И у меня осталось только две минуты. Здесь и сейчас. Две минуты счастья находиться с ней рядом.
Впрочем, может статься, она лично займется подготовкой моей переброски домой, в СССР. И увезет меня сейчас со стоянки на своей красивой красной машине куда глаза глядят. И у меня будет еще уйма времени, чтобы поговорить с ней и все-все рассказать.
Останавливаюсь. До поворота на парковку осталось десять шагов. Часы показывают три минуты шестого. Она уже должна быть там. Она наверняка уже там. В голове туман, и сердце прыгает не в такт, как ему хочется – то зачастит, то замрет. Что же ей сказать… Я должен что-то сказать, иначе мне придется жалеть об этом каждую оставшуюся мне на земле секунду.
«Я видел тебя в Москве случайно, ты мне понравилась».
Неплохо, кажется. К подобному началу просится пионерское продолжение: «Давай дружить».
Может так: «С тех пор как я тебя увидел, я все время думаю о тебе».
Банально. И глупо. И нечестно. Иногда я все же о ней не думал. Когда ломал сеть Верховного Совета Революционного Командования под прицелом Камала, например. И ей эта фраза покажется пресной, словно эпизод второсортного фильма с плохими актерами, изображающими любовь.

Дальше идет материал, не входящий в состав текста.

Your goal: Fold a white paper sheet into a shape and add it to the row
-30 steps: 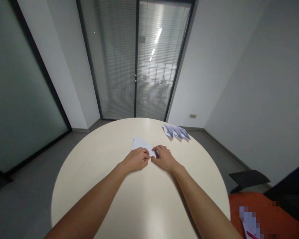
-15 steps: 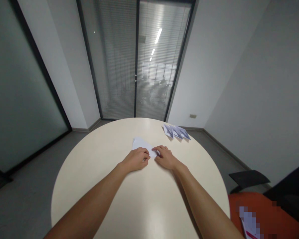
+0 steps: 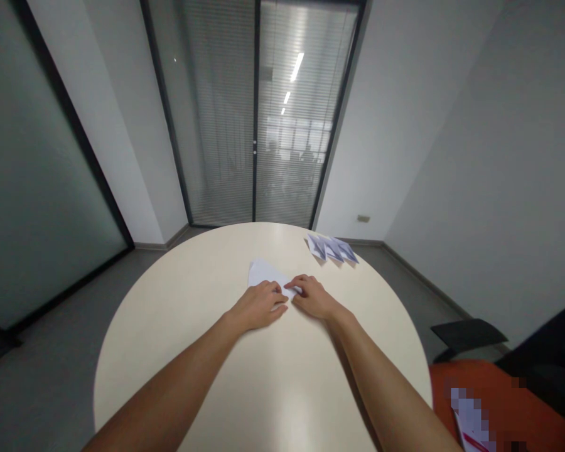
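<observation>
A folded white sheet of paper point(image 3: 263, 272) lies flat on the round cream table point(image 3: 179, 326), a little past its middle. My left hand point(image 3: 260, 304) rests on the paper's near edge with fingers stretched forward and pressed down. My right hand point(image 3: 313, 296) sits just to the right, fingertips pressing the paper's right corner. The two hands almost touch. Most of the paper's near part is hidden under them.
Several folded paper pieces point(image 3: 332, 248) lie in a row at the table's far right edge. A dark chair arm point(image 3: 466, 333) and an orange seat point(image 3: 494, 402) stand to the right. Glass doors with blinds point(image 3: 257, 113) face me beyond the table.
My left hand has flattened and slid slightly forward and right over the paper. My right hand has barely shifted.
</observation>
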Tool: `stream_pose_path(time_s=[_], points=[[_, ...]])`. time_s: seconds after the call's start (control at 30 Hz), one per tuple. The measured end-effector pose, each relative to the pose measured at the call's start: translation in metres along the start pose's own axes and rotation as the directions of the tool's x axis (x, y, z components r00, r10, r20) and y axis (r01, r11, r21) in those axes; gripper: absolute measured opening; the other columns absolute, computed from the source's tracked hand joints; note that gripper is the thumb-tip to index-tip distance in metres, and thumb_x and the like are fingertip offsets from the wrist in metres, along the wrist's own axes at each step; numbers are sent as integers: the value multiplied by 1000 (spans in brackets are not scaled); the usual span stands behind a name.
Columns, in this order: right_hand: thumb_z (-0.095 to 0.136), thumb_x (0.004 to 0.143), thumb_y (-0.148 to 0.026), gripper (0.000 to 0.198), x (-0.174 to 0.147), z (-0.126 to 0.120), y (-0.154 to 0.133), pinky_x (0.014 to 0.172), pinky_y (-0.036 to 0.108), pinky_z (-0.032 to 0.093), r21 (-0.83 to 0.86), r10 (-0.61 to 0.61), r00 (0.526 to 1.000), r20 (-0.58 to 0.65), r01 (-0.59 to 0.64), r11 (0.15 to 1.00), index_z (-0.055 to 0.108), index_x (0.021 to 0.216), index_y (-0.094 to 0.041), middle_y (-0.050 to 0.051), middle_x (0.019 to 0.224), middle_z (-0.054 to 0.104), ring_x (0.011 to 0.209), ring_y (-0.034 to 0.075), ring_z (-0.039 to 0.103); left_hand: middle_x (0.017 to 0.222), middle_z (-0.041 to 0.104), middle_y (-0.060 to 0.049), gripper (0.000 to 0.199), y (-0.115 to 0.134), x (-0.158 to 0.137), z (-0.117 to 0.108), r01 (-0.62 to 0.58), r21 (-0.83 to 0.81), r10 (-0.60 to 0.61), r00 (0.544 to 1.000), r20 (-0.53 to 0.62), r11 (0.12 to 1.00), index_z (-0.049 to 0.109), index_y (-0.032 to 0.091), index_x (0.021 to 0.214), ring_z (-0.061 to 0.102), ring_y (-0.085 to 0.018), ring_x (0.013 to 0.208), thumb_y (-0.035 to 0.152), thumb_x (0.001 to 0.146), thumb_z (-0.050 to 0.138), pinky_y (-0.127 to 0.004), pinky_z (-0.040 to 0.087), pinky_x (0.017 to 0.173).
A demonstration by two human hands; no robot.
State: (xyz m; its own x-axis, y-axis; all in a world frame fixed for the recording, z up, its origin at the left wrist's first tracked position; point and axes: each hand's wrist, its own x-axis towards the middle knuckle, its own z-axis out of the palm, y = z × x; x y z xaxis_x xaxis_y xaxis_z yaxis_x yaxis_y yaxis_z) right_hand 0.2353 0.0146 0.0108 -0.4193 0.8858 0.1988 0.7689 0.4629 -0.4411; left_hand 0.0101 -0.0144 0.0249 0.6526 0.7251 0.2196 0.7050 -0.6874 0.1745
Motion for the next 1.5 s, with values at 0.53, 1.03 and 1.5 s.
stream_pose_path(time_s=[0.53, 1.03, 1.5], points=[[63, 82, -20, 40, 1, 1, 2, 99, 38, 43, 3, -2, 1000, -5, 2, 1000, 77, 119, -28, 7, 125, 67, 109, 24, 60, 114, 69, -7, 35, 0, 1, -8, 131, 37, -132, 991, 19, 991, 74, 18, 109, 63, -18, 106, 33, 101, 43, -28, 51, 92], [63, 81, -20, 35, 3, -1, 1, 95, 34, 46, 19, -52, 998, -32, 52, 998, 79, 111, -23, 8, 118, 71, 100, 21, 63, 115, 65, -10, 38, 3, -2, -5, 99, 23, -99, 995, 7, 995, 73, 18, 108, 60, -19, 107, 38, 103, 41, -30, 51, 93], [59, 81, -16, 26, -6, -10, -26, 90, 29, 49, 228, -177, 977, 118, 146, 962, 83, 91, -21, 6, 98, 76, 102, 22, 68, 115, 62, -9, 23, -10, -2, 6, 307, 14, -306, 951, -54, 952, 65, 17, 105, 57, -20, 112, 30, 100, 47, -31, 49, 95]])
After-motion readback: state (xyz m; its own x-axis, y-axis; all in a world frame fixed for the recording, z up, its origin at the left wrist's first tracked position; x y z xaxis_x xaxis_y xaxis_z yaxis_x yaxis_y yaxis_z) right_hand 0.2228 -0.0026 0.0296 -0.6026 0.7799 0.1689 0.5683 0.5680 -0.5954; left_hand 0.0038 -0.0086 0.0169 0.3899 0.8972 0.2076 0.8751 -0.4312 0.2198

Она живет своей жизнью. Она – офицер СМЕРШа. У нее шикарные ноги, дорогие автомобили и удивительная двойная жизнь, полная лжи и импровизации. Я для нее – одна из мелькающих в потоке событий встреч. От семнадцати до семнадцати пятнадцати в условленном месте по телефонному запросу. Пара кодовых фраз. Расставание без прощания. Встал и ушел, словно стерся из памяти. Источник информации. Или не намного больше. В какой-то мере – коллега, работающий нелегально в той же стране, что и она. И опасности у нас схожие. Значит, и сочувствие есть. Понимание.
Даже если так, представить только – коллега по опасной работе на второй деловой встрече садится в автомобиль и начинает, сладенько улыбаясь, говорить о любви. Бред. Она меня пошлет. В крайнем случае, выслушает вежливо и пошлет. В самом крайнем случае – и выслушает вежливо и пошлет вежливо. Но путь у меня один.
Минутная стрелка, дрогнув, ложится точно на двенадцать. Пора.
Подхожу к углу здания. Красный «Ягуар» припаркован в сорока метрах за широким внедорожником. Я вижу ее профиль, и понимаю вдруг, что признаний таких она слышала немало, и смешных и грубых, и… будь что будет. Посмеется. Повеселится. Пошлет. Пусть! Подумаешь. Не слышал я никогда, что ли, куда и зачем нужно ходить? Чего бояться-то?
У меня еще восемь минут. Я расскажу ей о прекрасной фее в окне на апрельском бульваре. О трех грациях, завидовавших выходящей из подъезда девушке. О снах в тревожных сполохах салюта, отражавшихся в распахнутых глазах. О том, что всегда буду ранен ее присутствием на земле и ослеплен ее совершенством.
И делаю шаг вперед.
– Алекс!
Поворачиваю голову. У противоположной стороны Хайд-Парк-Гейт стоит Камал в коричневой кожаной куртке рядом с синим «Passat».
– Алекс! – повторяет он. – Садись в машину.
17
Силой растягиваю губы в улыбке. Между нами метров двадцать, и, к счастью, он вряд ли увидит выражение моих глаз. Если я побегу, он все поймет. Может быть, он уже все понял и ждет меня, только чтобы вывезти за город и без свидетелей пристрелить в лесу.
Камал что-то говорит коротко, я не слышу из-за треска пролетающего мотоцикла, но вижу, как он открывает для меня приглашающим жестом заднюю дверцу автомобиля. За моей спиной, всего в сорока шагах сидит девушка, ожидающая Чингиза, несущего важную информацию. И если я не приду, если Камал ждет меня, чтобы убить, она никогда не узнает о том, что случилось. О том, что я чувствую. Никто не узнает, где же находятся дремлющие до поры в металлических чемоданах ракеты с ядом. Просто Чингиз не пришел на встречу. Просто сгнил в сточной канаве.